My Work space, the kids play room! 80% of that stuff will fit back into the box


----------



## Matt308 (Oct 11, 2010)

Nothing wrong with that... except the cuff off side the head when you get overspray on your wife's beautiful wooden back chairs.

Wives ruin everything. Well maybe except sex. And cleaning up the kids vomit. I'm sure I'll think of something else.


----------



## Wayne Little (Oct 12, 2010)

Do tell...Matt?


----------



## Loiner (Oct 12, 2010)

I've almost been in trouble before when she tried cleaning the bedroom window and when puzzled why the layer of misted grime wouldn't come off, I realised what it was and said I'd take care of it. It took about an hour to scrape the dried on grey primer spray off that darned window (which is right behind the cupboard top I use for modelling).


----------



## vikingBerserker (Oct 12, 2010)

Matt308 said:


> Nothing wrong with that... except the cuff off side the head when you get overspray on your wife's beautiful wooden back chairs.
> 
> Wives ruin everything. Well maybe except sex. And cleaning up the kids vomit. I'm sure I'll think of something else.



 Nice.


----------



## Crimea_River (Oct 12, 2010)

Mine on a VERY good day. It was just cleaned up when I took this pic. This is in my basement workshop. The cabinets are from my old kitchen and a new countertop made from plywood and masonite.


----------



## T Bolt (Oct 12, 2010)

Nice setup Andy. What's the PVC pipe on the wall for?


----------



## KevinK. (Oct 12, 2010)

T Bolt said:


> Nice setup Andy. What's the PVC pipe on the wall for?

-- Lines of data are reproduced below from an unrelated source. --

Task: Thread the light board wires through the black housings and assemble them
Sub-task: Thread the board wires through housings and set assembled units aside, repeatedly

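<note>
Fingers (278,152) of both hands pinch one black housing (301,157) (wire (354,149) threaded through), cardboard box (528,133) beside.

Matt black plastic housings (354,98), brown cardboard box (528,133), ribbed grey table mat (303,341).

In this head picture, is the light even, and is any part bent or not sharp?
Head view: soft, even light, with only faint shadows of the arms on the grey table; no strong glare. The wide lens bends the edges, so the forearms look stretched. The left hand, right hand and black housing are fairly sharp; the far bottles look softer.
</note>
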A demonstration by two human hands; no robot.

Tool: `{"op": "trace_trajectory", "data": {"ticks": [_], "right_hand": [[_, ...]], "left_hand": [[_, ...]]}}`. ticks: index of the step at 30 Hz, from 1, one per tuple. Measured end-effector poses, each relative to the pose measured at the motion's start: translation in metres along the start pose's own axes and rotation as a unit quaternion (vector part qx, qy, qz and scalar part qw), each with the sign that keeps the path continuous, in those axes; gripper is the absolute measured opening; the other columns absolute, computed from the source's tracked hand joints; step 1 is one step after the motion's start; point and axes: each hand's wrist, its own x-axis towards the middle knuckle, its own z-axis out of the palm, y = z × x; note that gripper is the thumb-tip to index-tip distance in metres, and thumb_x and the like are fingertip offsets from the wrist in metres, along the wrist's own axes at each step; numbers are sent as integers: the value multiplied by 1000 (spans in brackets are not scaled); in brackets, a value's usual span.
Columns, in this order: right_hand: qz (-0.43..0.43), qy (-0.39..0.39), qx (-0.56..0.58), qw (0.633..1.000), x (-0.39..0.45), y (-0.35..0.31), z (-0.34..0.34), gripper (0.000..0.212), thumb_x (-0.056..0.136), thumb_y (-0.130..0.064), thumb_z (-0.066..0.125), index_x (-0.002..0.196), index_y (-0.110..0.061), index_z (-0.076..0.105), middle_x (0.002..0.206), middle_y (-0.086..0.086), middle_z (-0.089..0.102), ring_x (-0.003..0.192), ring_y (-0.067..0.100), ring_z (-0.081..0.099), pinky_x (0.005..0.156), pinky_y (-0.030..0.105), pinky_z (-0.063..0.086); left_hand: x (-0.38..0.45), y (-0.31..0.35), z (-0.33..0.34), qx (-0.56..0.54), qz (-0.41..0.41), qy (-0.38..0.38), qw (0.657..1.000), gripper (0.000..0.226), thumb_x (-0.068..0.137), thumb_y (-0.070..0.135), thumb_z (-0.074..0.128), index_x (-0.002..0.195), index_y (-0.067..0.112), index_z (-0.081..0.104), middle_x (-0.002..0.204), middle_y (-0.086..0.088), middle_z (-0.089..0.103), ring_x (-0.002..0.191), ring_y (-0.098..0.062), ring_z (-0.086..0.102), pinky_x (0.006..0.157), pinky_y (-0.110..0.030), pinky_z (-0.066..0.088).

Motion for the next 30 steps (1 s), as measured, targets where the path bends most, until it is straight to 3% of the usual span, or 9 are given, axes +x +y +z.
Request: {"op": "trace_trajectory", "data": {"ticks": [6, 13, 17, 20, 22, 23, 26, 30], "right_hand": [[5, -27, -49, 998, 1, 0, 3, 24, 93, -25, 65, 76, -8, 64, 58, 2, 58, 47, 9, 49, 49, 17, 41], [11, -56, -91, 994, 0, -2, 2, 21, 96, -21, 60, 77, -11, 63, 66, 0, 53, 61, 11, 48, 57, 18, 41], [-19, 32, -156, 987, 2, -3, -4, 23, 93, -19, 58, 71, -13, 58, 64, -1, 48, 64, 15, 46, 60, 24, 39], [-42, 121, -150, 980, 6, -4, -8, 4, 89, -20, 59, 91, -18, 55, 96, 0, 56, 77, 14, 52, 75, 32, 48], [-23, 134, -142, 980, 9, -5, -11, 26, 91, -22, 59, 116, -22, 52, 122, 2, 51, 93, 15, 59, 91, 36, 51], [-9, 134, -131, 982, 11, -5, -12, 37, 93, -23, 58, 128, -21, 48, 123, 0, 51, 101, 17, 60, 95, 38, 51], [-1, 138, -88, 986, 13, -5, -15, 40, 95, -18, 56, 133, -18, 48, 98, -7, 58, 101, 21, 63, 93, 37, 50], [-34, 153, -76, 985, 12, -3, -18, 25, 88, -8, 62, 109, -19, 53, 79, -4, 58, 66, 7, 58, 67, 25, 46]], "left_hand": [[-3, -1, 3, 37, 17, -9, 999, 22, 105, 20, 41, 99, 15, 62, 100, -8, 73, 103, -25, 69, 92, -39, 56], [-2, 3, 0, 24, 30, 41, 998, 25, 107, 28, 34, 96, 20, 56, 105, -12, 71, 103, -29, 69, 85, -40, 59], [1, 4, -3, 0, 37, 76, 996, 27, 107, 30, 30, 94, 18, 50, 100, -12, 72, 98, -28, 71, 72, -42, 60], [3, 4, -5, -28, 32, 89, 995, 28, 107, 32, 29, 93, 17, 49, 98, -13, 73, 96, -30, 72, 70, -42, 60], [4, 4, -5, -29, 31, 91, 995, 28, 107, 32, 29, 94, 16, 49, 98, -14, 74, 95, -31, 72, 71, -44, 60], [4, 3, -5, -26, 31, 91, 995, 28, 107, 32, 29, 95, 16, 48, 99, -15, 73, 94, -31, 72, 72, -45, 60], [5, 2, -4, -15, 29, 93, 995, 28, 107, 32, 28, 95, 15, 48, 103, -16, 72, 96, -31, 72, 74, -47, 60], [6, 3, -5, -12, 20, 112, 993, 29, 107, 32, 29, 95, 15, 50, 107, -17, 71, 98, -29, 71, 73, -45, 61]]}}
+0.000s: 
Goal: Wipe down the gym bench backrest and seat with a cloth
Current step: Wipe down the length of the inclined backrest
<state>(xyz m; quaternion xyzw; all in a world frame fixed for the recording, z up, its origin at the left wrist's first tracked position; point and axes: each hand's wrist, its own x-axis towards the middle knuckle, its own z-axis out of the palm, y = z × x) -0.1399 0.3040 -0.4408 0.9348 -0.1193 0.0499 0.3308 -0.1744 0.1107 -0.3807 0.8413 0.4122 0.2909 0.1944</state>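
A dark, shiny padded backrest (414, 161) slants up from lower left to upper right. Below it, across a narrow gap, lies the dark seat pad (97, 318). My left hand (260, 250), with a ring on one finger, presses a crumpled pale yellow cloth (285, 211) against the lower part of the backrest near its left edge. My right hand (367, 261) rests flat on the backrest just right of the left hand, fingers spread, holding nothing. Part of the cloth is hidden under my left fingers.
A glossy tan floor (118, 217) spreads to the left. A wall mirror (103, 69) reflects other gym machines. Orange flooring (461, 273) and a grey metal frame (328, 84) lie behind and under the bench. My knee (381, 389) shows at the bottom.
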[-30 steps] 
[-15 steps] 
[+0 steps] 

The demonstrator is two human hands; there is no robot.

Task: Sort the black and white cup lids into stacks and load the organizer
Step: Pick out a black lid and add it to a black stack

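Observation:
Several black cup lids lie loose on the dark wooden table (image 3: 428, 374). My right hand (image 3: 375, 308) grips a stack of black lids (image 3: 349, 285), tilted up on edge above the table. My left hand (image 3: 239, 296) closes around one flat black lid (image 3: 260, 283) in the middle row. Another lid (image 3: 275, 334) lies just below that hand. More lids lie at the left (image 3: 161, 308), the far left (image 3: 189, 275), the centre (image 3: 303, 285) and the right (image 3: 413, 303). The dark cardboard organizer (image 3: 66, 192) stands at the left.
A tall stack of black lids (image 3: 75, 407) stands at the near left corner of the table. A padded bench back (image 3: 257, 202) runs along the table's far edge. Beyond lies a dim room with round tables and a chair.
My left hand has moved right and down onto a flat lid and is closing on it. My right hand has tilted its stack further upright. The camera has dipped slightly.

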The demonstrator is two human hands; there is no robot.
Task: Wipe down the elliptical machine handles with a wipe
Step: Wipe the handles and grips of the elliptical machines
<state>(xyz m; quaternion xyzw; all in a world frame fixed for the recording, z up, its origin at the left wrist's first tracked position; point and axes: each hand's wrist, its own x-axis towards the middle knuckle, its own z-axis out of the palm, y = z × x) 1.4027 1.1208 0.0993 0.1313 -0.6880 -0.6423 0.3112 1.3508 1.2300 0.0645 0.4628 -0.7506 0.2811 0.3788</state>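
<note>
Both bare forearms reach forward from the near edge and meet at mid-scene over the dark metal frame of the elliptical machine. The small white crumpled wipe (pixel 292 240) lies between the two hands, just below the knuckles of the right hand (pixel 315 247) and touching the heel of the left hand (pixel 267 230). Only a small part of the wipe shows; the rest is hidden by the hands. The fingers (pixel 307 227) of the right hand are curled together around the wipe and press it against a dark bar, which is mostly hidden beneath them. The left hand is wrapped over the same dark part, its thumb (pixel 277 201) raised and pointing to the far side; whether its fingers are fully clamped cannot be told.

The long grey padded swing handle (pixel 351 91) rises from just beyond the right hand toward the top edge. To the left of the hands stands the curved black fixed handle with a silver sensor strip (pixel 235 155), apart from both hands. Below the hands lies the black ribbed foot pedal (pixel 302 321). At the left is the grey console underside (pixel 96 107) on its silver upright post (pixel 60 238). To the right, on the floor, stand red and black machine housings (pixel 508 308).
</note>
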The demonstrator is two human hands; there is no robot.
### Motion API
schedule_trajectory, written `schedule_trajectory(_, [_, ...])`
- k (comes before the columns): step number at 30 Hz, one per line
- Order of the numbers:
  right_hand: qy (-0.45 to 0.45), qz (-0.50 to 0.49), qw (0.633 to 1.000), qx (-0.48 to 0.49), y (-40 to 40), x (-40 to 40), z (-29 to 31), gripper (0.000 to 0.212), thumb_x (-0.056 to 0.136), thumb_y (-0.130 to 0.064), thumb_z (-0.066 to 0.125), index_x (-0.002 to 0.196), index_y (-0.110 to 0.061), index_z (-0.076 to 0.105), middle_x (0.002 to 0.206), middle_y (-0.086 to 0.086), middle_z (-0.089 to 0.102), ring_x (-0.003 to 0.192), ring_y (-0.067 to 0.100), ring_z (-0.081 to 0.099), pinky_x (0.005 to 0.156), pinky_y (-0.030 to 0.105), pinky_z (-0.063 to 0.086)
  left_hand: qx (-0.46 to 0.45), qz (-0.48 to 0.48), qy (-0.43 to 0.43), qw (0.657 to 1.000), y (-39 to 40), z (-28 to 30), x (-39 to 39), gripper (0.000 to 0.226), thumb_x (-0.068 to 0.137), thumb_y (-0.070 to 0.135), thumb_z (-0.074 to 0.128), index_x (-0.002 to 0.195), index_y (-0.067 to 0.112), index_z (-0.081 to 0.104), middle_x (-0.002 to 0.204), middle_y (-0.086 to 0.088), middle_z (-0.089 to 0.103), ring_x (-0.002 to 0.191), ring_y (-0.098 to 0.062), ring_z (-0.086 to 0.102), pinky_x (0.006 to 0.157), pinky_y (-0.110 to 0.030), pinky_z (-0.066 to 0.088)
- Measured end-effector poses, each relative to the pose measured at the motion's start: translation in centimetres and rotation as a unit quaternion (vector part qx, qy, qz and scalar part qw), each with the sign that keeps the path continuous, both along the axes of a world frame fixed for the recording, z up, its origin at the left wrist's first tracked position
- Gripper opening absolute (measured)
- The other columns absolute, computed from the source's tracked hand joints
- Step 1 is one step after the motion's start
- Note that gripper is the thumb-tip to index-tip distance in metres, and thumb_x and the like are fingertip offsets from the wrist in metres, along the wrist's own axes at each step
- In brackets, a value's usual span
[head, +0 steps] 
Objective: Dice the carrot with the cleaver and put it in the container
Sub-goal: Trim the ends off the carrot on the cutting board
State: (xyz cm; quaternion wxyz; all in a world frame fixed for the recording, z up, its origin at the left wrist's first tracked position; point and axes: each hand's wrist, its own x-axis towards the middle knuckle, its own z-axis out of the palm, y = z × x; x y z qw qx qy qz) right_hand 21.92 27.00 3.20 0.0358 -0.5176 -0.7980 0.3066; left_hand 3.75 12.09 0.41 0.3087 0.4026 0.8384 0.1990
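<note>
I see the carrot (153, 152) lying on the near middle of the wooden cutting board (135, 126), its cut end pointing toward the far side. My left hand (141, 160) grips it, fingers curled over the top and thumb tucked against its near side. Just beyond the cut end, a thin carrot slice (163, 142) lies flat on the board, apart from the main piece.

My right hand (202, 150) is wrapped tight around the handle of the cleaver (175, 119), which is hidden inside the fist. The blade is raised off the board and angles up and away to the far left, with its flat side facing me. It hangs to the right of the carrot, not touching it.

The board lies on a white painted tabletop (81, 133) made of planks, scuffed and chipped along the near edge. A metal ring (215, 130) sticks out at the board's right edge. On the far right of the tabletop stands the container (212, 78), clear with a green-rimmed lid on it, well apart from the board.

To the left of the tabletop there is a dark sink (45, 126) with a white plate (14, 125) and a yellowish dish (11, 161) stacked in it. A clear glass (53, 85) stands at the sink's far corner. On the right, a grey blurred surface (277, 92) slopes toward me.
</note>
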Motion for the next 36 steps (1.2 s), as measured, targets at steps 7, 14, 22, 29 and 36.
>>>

Keeps the lines from the beer keg off the work bench?


----------



## T Bolt (Oct 12, 2010)

KevinK. said:


> Keeps the lines from the beer keg off the work bench?



I think I need one of those!


----------



## Crimea_River (Oct 12, 2010)

I wish!

It's actually a dust collector Glenn. The modelling area is in my woodworking shop and the pipe goes all around and is attached to a big 1600CFM Fan. You can hook up attachments like a hose to the home made blast gates. You can see one just behind the stem of the black lamp on the left. The gate slides to open the pipe.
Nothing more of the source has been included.